Book Number 9 of 2013 – The President and the Assassin….

Leon Czolgosz

Emma Goldman

Albert_Parsons_portrait

Ok so which of the four people pictured above can you identify? Before I read Book Number 9 for 2013, I could have maybe identified two! The first two are the key players in the book, while persons three and four helped nudge number two along! The first two are William McKinley and Leon Czolgosz, who are The President and the Assassin, respectively, from Scott Miller’s  terrific book titled – The President and the Assassin:McKinley, Terror, and the Empire at the Dawn of the American Century. Persons three and four are anarchist Emma Goldman and Albert Parsons.  both of whom provided a push to Leon to do the deed!

The Destiny of the Republic, about James Garfield’s assassination and this book have brought alive for me both of the assassinations. these assassinations typically get passed over quickly in history classes. McKinley’s gets a little more attention than Garfield’s because there’s the Spanish-American War happening within the same time span. In The President and the Assassin, Miller does a great job of  not only addressing the assassination, but of putting the assassination in context of the events surrounding it. These events included: the Spanish-American War and  the US’s subsequent policies toward policies toward Cuba and the Philippines, the Open Door Policy with China, and of course the economic conditions, which are pretty damn close to conditions today!  These conditions gave rise to the anarchist and lead to events like the Haymarket Riots in Chicago, which cost Parsons his life.

Reading these two books, along with reading, This Day in History daily, has renewed my interest in American history. As an example, on February 24, 1868 The House voted 11 articles of impeachment against Andrew Johnson, I started reading about the event and saw that David O. Stewart, whose book about Aaron Burr, I read and liked, has written a book about the impeachment, so tonight I went to the library and picked up the book!

But back to The President and the Assassin, here’s what Freed Zakaria says about the book and it pretty much sums up how I feel…
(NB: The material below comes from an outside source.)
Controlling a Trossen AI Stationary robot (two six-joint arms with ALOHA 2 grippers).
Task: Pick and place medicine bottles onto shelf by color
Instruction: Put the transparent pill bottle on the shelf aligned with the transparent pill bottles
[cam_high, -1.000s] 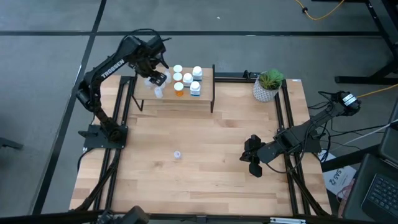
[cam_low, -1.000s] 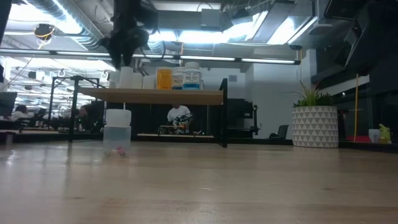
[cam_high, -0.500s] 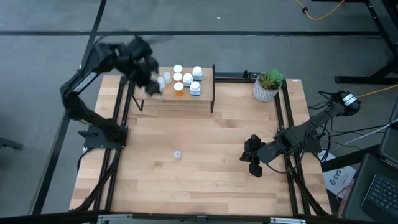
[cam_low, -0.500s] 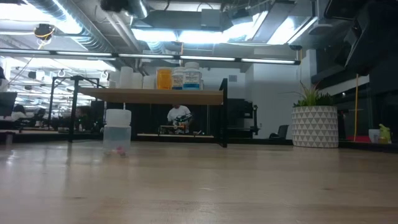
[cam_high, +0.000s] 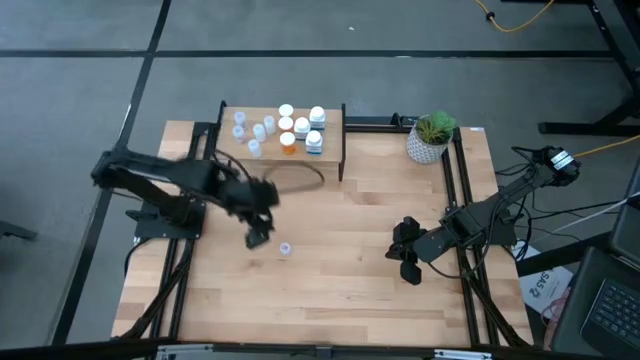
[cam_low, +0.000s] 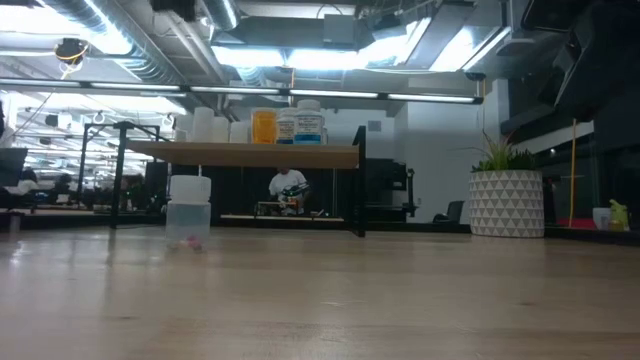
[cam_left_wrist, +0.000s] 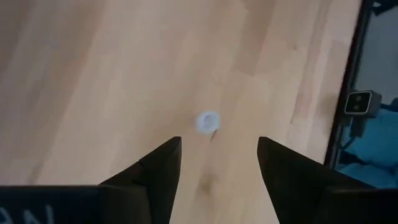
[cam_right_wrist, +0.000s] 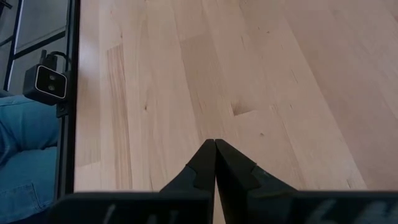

“William McKinley’s presidency and the era it spanned, tend to be forgotten, yet it was in those years that the modern American nation, economy, and the presidency were forged. Scott Miller describes these years through a joint portrait of the world of McKinley and the man who assassinated him. The result is a marvelous work of history, wonderfully written, told from the top down and the bottom up.” 

So check out the book! As for me it’s on to the Impeachment of Andrew Jonson, bit wait
I’m still reading Treacherous Beauty: Peggy Shippen, the Woman behind Benedict Arnold’s Plot to Betray America!! Which is pretty interesting! Too many books to little time!!